**Goal of the exercise:** Leaving the pictures aside, repeat the entries exactly.
Top of Input material
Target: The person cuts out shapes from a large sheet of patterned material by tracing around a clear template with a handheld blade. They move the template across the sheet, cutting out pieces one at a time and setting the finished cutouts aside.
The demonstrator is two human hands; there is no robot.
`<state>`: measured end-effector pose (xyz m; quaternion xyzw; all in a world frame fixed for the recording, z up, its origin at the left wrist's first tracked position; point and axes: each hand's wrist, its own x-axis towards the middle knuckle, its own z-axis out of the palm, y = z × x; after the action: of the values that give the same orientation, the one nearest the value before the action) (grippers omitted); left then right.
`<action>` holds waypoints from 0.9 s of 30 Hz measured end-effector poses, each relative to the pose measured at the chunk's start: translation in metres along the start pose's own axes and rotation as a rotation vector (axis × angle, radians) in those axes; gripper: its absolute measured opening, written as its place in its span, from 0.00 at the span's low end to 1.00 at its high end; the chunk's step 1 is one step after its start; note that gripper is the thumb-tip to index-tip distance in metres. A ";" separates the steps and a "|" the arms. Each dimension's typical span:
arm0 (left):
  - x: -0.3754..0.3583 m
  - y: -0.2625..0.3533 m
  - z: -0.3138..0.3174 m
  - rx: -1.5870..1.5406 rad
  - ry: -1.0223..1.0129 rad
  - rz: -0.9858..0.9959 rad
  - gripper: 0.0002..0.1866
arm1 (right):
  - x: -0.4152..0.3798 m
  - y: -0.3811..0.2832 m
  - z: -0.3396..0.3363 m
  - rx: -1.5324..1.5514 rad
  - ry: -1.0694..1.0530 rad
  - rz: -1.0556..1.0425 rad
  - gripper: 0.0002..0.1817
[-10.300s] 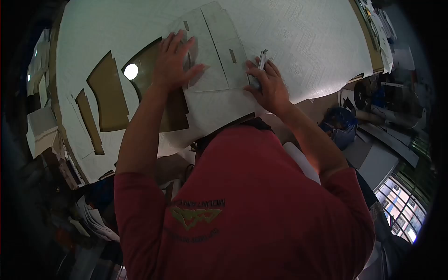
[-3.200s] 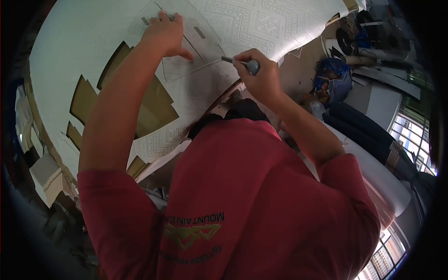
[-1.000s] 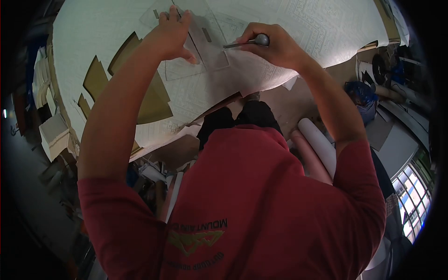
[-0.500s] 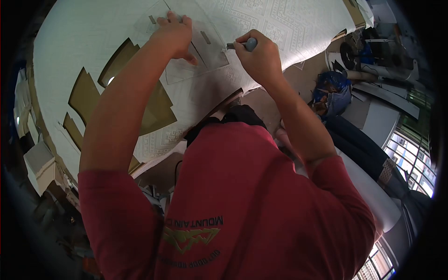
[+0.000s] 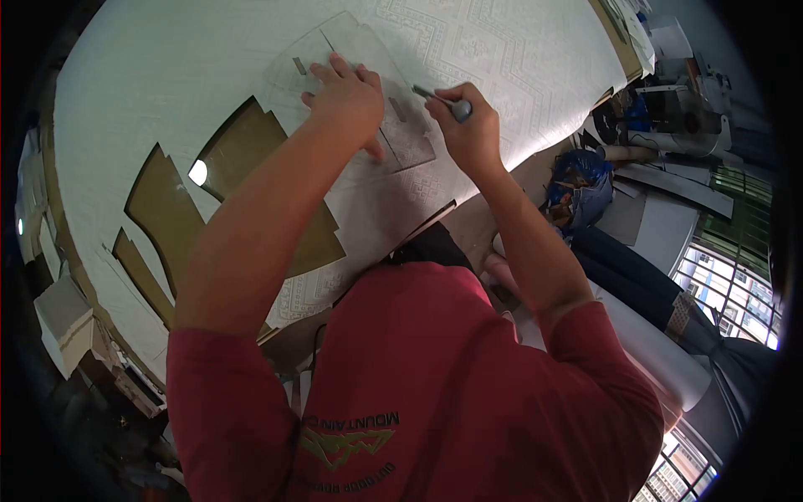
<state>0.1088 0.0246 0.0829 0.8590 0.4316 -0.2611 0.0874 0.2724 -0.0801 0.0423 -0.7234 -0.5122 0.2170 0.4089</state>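
A clear template (image 5: 410,151) with a dark line and small dark strips lies on white patterned fabric (image 5: 493,58). My left hand (image 5: 347,102) rests on it with fingers spread, holding nothing. At the template's right edge my right hand (image 5: 471,125) grips a grey-handled cutting tool (image 5: 460,110), its tip pointing up and to the left. Whether the tip touches the fabric I cannot tell. Left of my left forearm are olive-brown openings (image 5: 166,209) in the fabric, with a larger one (image 5: 251,142) partly behind the forearm.
The table's near edge (image 5: 435,219) runs close to my body. Right of the table are a blue plastic bag (image 5: 585,171), a fan (image 5: 609,121) and large rolls (image 5: 669,360). A box (image 5: 67,314) stands at the lower left, and a barred window is at the right.
The view has shifted, so the table contents appear lower and farther right. My right hand has moved along the template's right edge toward its far end. My left hand still presses the template.
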 end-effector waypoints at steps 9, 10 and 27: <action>0.001 -0.002 0.002 -0.023 0.032 0.014 0.73 | 0.110 -0.006 0.066 0.029 0.006 -0.162 0.11; 0.000 -0.002 0.003 -0.042 0.039 0.010 0.73 | 0.111 -0.003 0.067 0.029 0.004 -0.164 0.11; -0.006 0.001 0.007 -0.090 0.117 -0.029 0.70 | 0.271 0.027 0.043 0.159 -0.929 -0.644 0.08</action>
<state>0.1038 0.0169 0.0802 0.8618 0.4595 -0.1919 0.0965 0.3592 0.1809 0.0239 -0.3264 -0.8149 0.4148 0.2395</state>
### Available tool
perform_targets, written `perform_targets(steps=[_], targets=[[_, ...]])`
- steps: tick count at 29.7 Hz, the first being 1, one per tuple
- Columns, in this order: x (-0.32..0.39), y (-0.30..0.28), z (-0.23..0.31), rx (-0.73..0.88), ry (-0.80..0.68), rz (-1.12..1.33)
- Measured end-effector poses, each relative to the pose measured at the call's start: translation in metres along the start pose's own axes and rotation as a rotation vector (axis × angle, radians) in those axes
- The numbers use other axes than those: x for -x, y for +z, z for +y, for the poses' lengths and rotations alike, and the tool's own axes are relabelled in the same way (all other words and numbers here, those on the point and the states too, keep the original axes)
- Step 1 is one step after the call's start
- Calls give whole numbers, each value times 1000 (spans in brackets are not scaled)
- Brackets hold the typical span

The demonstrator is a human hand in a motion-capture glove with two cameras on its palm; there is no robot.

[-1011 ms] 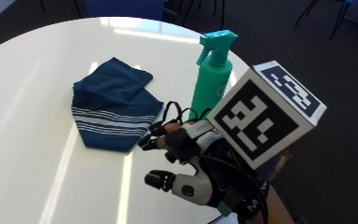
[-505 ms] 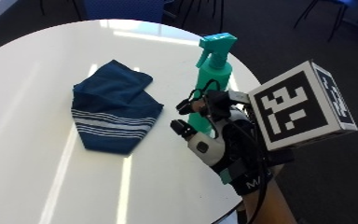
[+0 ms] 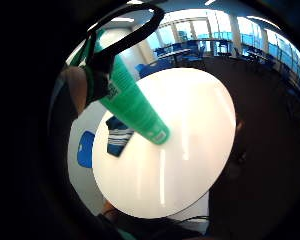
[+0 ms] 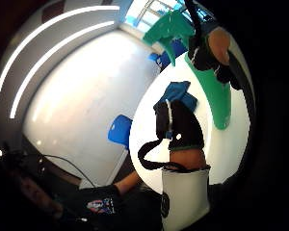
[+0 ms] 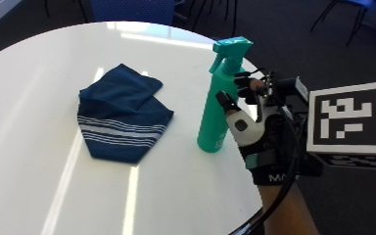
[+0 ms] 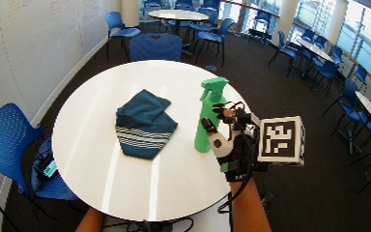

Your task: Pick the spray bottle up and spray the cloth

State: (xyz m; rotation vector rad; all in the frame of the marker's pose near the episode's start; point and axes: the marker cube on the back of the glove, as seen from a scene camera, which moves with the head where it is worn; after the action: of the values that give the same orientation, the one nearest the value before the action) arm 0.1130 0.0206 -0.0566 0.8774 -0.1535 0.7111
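moved: gloved right hand [image 5: 256, 129] has closed in on the bottle since a second ago.
hands: thumb and fingers curl round the tall green plastic spray bottle [image 5: 218, 103].
bottle: upright on the round white bench [image 5: 38, 98].
cloth: folded navy striped cloth [image 5: 119, 119] lies beside it, apart.

Spray bottle [image 5: 217, 103]: teal-green all over, trigger head same shade. Cloth [image 5: 119, 117]: dark navy blue, band of thin white stripes across its near end. Bench [image 5: 38, 88]: glossy white top. Right hand [image 5: 256, 129]: black glove with white patches. Chairs [image 6: 5, 140] around the bench: blue. Floor [image 6: 301, 92]: dark grey.
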Motion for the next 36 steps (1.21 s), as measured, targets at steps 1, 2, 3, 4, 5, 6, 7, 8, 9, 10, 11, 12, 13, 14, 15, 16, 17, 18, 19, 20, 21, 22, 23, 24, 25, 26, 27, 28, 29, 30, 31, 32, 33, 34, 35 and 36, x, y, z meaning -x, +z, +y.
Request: perform_targets(steps=[1,2,3,4,5,6,7,8,9,10,11,12,13,14,15,16,17,18,19,20,21,22,23,24,25,26,27,28,29,30,31,32,33,34,35,36], targets=[[-2,0,-2,-10,17,4],[-4,0,-4,-19,33,8],[-6,0,-6,-29,48,14],[-8,1,-8,-40,60,19],[-9,1,-10,-50,70,25],[-11,2,-13,-61,76,27],[-11,2,-15,-71,80,25],[-12,2,-18,-80,84,20],[-12,2,-20,-87,87,11],[-12,3,-23,-90,91,1],[-13,3,-25,-89,96,-8],[-13,4,-28,-84,101,-16],[-14,5,-30,-77,108,-22],[-14,6,-33,-68,114,-29],[-15,8,-35,-59,120,-36],[-16,9,-37,-51,127,-42],[-17,11,-39,-44,133,-48],[-17,12,-41,-39,139,-54],[-18,14,-42,-34,146,-59],[-19,15,-44,-29,152,-63],[-21,16,-45,-23,159,-67],[-22,18,-47,-15,165,-71],[-23,20,-48,-5,171,-74],[-24,21,-50,6,176,-78],[-25,23,-52,19,180,-84],[-26,24,-54,33,185,-91],[-26,25,-55,48,189,-100],[-26,27,-57,63,193,-110],[-26,28,-58,78,196,-122],[-26,29,-59,94,198,-136],[-25,30,-60,114,199,-156],[-25,32,-61,139,201,-184],[-25,34,-62,170,202,-224],[-26,37,-63,204,203,-274],[-27,41,-64,238,205,-333],[-28,44,-65,267,206,-393]])
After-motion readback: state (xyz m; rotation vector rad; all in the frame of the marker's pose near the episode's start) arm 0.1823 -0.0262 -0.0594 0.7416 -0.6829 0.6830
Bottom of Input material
**Reply to the exercise:**
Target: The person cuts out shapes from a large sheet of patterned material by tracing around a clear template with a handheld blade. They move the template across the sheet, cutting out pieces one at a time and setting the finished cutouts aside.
The demonstrator is two human hands; there is no robot.
`<state>`: measured end-effector pose (xyz m; quaternion xyzw; all in a world frame fixed for the recording, z up, its origin at the left wrist's first tracked position; point and axes: each hand's wrist, its own x-axis towards the middle knuckle, its own z-axis out of the palm, y = z × x; after the action: of the values that give the same orientation, the one nearest the value before the action) (grippers omitted); left then right.
`<action>` holds waypoints from 0.9 s of 30 Hz measured end-effector poses, each relative to the pose measured at the chunk's start: translation in metres along the start pose's own axes and rotation as a rotation vector (axis × angle, radians) in those axes; gripper: its absolute measured opening, written as its place in its span, from 0.00 at the span's low end to 1.00 at its high end; the chunk's step 1 is one step after its start; note that gripper is the thumb-tip to index-tip distance in metres. A ";" separates the steps and a "|" the arms. Each dimension's typical span:
arm0 (left):
  - x: -0.3754..0.3583 m
  - y: -0.2625..0.3533 m
  - z: -0.3138..0.3174 m
  - rx: -1.5870..1.5406 rad
  - ry: -1.0223..1.0129 rad
  - rz: -0.9858..0.9959 rad
  - gripper: 0.0002..0.1866
arm1 (right):
  - x: -0.4152..0.3798 m
  - y: -0.3811..0.2832 m
  - z: -0.3396..0.3363 m
  - rx: -1.5324..1.5514 rad
  - ry: -1.0694..1.0530 rad
  - rz: -1.0556..1.0425 rad
  - gripper: 0.0002..0.1817
[-10.300s] 
[-3.200s] 
[-1.000s] 
[-0.500s] 
[+0.000s] 
<state>0.1088 0.0246 0.0829 0.8590 0.4316 -0.2611 0.0874 0.2724 -0.0801 0.0423 -0.7234 -0.5122 0.2170 0.4089</state>
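A clear template (image 5: 410,151) with a dark line and small dark strips lies on white patterned fabric (image 5: 493,58). My left hand (image 5: 347,102) rests on it with fingers spread, holding nothing. At the template's right edge my right hand (image 5: 471,125) grips a grey-handled cutting tool (image 5: 460,110), its tip pointing up and to the left. Whether the tip touches the fabric I cannot tell. Left of my left forearm are olive-brown openings (image 5: 166,209) in the fabric, with a larger one (image 5: 251,142) partly behind the forearm.
The table's near edge (image 5: 435,219) runs close to my body. Right of the table are a blue plastic bag (image 5: 585,171), a fan (image 5: 609,121) and large rolls (image 5: 669,360). A box (image 5: 67,314) stands at the lower left, and a barred window is at the right.
The view has shifted, so the table contents appear lower and farther right. My right hand has moved along the template's right edge toward its far end. My left hand still presses the template.
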 end-effector waypoints at steps 9, 10 and 27: <action>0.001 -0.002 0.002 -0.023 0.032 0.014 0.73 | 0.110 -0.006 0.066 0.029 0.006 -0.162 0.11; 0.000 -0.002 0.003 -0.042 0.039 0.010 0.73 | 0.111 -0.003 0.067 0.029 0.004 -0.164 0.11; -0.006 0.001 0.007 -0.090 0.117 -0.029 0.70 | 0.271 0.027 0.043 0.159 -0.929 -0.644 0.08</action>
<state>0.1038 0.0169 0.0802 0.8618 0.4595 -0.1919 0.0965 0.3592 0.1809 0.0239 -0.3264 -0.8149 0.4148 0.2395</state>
### Available tool
perform_targets, written `perform_targets(steps=[_], targets=[[_, ...]])`
- steps: tick count at 29.7 Hz, the first being 1, one per tuple
- Columns, in this order: x (-0.32..0.39), y (-0.30..0.28), z (-0.23..0.31), rx (-0.73..0.88), ry (-0.80..0.68), rz (-1.12..1.33)
- Measured end-effector poses, each relative to the pose measured at the call's start: translation in metres along the start pose's own axes and rotation as a rotation vector (axis × angle, radians) in those axes
- The numbers use other axes than those: x for -x, y for +z, z for +y, for the poses' lengths and rotations alike, and the tool's own axes are relabelled in the same way (all other words and numbers here, those on the point and the states too, keep the original axes)
- Step 1 is one step after the call's start
- Calls give whole numbers, each value times 1000 (spans in brackets are not scaled)
- Brackets hold the typical span

The demonstrator is a human hand in a motion-capture glove with two cameras on its palm; there is no robot.

[-1011 ms] 
[-505 ms] 
[+0 ms] 
[+0 ms] 
[+0 ms] 
[+0 ms] 

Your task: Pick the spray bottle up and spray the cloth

State: (xyz m; rotation vector rad; all in the frame of the marker's pose near the episode's start; point and axes: the marker cube on the back of the glove, as seen from a scene camera, which moves with the head where it is worn; after the action: of the values that give the same orientation, the one nearest the value before the action) arm 0.1130 0.0206 -0.0566 0.8774 -0.1535 0.7111
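moved: gloved right hand [image 5: 256, 129] has closed in on the bottle since a second ago.
hands: thumb and fingers curl round the tall green plastic spray bottle [image 5: 218, 103].
bottle: upright on the round white bench [image 5: 38, 98].
cloth: folded navy striped cloth [image 5: 119, 119] lies beside it, apart.

Spray bottle [image 5: 217, 103]: teal-green all over, trigger head same shade. Cloth [image 5: 119, 117]: dark navy blue, band of thin white stripes across its near end. Bench [image 5: 38, 88]: glossy white top. Right hand [image 5: 256, 129]: black glove with white patches. Chairs [image 6: 5, 140] around the bench: blue. Floor [image 6: 301, 92]: dark grey.
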Motion for the next 36 steps (1.21 s), as measured, targets at steps 1, 2, 3, 4, 5, 6, 7, 8, 9, 10, 11, 12, 13, 14, 15, 16, 17, 18, 19, 20, 21, 22, 23, 24, 25, 26, 27, 28, 29, 30, 31, 32, 33, 34, 35 and 36, x, y, z meaning -x, +z, +y.
Request: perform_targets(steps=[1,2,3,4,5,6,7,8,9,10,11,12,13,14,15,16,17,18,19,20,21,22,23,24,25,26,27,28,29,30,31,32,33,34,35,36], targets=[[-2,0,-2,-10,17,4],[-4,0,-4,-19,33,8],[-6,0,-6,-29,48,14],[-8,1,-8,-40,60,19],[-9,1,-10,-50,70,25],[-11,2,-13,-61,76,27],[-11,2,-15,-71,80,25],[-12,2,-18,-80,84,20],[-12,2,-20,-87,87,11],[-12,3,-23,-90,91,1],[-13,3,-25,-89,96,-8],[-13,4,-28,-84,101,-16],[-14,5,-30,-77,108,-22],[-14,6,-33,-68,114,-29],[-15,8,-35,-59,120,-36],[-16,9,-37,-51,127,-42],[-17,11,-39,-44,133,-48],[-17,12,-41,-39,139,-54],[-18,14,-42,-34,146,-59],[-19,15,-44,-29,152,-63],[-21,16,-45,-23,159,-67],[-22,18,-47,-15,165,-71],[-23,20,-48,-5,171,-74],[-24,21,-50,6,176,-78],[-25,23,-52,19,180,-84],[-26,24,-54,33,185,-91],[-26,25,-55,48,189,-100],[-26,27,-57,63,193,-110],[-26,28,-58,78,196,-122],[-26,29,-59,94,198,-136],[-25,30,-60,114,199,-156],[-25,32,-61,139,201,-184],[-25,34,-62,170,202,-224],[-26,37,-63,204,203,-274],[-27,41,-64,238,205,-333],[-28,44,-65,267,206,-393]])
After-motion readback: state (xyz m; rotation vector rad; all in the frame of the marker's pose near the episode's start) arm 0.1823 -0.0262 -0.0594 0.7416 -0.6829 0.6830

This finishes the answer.